Pictures of Dorian Gray

Oscar Wilde, newly adapted by Lucy Shaw
Jermyn Street Theatre In association with Stephen Joseph Theatre and Creation Theatre
Jermyn Street Theatre

Helen Reuben as Dorian Gray Credit: Samuel Taylor

Yes, you are right, Oscar Wilde’s own title is in the singular but at Jermyn Street Theatre (as at the Stephen Joseph theatre and Blackwell’s Oxford bookshop, where it is also playing) there are four different versions on offer that, while having the same text, vary the gender of the principal characters. This isn’t gender-blind casting but experiments with the effect of differing the gender relationships.

I saw the version in which the beautiful Dorian Gray and his corrupt mentor Henry Wooton are both female; painter Basil Hallward, whose portrait bears the marks of Dorian’s life while he (or in this case she) remains unblemished, stays male but Sybil Vane is now an actor, not an actress.

With the basic plot so well known from so many other adaptations (if not from reading the original novel), it is relatively easy to follow the storyline but Lucy Shaw’s adaptation seems more interested in atmosphere and Wilde’s words than in clear narrative. It lifts some dialogues straight from the book but often the actors deliver description while other characters prowl in the background or pose to suggest what is spoken.

As directed by Tom Littler, it becomes a montage of voices, sometimes given altered colour by what seemed to be multiple microphones hanging alongside light bulbs with glowing filaments, which designer William Reynolds provides as a firmament to act in, that are sometimes set swinging. We don’t see the titular portrait that records Dorian’s sins and excesses; it is represented (though I couldn’t properly see it from my seat) by a tray of water lit to suggests its corruption, though there are two huge mirrors, heavily clouded—are the audience invited to see their own sins there?

Emily Stuart’s costumes, black with the glitter of gold to suggest decadence, both aid transitions for those (all except Adrian) to play other roles and merge them as chorus as their voices become a kind of incantation.

Shaw makes a point of using Wilde’s rich (someone say overblown) language and there are repeated murmurs of Caliban as reminders of the worst side of our nature.

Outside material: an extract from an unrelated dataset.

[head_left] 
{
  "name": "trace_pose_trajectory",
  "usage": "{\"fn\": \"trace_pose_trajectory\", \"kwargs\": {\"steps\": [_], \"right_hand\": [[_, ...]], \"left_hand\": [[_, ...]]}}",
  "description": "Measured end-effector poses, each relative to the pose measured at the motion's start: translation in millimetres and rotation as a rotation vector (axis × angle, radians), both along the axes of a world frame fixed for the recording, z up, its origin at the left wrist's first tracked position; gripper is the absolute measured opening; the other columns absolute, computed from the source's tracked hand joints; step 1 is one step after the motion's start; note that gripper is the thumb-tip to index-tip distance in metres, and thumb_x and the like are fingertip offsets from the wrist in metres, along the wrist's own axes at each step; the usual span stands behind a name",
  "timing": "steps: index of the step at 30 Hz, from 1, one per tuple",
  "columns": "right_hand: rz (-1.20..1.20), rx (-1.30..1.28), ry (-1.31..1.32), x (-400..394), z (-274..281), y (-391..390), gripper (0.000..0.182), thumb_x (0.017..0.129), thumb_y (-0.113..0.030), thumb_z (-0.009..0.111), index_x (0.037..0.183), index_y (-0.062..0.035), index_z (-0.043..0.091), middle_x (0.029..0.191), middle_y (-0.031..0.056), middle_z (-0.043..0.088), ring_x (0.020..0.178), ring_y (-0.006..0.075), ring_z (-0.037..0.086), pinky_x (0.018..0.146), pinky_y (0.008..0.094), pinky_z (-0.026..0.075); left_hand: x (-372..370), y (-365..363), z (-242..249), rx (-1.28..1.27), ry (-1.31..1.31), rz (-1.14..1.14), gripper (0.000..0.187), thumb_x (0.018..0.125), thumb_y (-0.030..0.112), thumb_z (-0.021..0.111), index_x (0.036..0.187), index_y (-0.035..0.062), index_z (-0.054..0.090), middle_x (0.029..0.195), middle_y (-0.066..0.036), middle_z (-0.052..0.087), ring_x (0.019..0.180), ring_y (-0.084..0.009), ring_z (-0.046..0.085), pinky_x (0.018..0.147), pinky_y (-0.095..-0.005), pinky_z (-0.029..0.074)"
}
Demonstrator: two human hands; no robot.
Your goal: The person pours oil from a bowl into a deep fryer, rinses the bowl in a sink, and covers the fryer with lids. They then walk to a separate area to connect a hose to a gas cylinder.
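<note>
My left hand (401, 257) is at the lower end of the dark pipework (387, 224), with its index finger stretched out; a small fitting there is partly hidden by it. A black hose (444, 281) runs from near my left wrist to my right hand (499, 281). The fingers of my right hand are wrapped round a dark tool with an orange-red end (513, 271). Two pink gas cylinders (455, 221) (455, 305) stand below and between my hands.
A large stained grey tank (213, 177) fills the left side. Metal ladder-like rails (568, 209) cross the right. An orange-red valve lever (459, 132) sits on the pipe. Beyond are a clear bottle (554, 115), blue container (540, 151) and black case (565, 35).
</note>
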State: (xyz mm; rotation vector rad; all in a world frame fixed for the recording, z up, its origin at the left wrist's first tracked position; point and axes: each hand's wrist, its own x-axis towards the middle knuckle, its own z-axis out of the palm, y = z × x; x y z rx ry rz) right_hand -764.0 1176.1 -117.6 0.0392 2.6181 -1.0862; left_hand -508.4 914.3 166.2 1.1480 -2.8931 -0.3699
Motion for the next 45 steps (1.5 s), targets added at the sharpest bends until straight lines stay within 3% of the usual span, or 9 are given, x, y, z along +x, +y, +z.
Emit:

The only such reference in the book itself is when Gray goes to the theatre to see Sybil and is met by the oily theatre manager: “he felt as if he had come to look for Miranda and had been met by Caliban.” However, in his brief introduction to the full-length novel, Wilde wrote, in response to earlier attacks on the book, ”the nineteenth century dislike of realism is the rage of Caliban seeing his own face in a glass. The nineteenth century dislike of romanticism is the rage of Caliban not seeing his own face in a glass.”

Augustina Seymour’s aristocratic Harry Wotton has a dazzling glamour that could well entrap a young woman but Helen Reuben’s Dorian looks far too controlled to be corrupted, she already has a face that can hide all its own secrets. Though I haven’t seen the other versions, Stanton Wright, who plays the male versions of Dorian, has the kind of cherubic good looks that call out for corruption; here they reflect painter Basil Hallward's innocence and infatuation with Dorian. Richard Keightley is the male Sybil; if he gets any chance to explain the effect Dorian has on him, ruining his life as an actor, I missed it. He has a much more explicit scene as the estranged friend Dorian calls in to remove all the evidence when he commits murder (a man with a past that Wilde leaves unexplained).

Playing different roles on different nights must be quite a challenge, but these performers work well together like a string quartet, their performances beautifully integrated, but this production intrigues rather than satisfies. In trying to reflect Wilder’s ideas of beauty, it seems all atmosphere but little emotion. The repetition of key words such as “Realism” and “Art” doesn't offer an argument or provide drama. Other versions may prove more satisfying but the problem I feel lies in the adaptation, which doesn’t succeed in its ambitious intentions.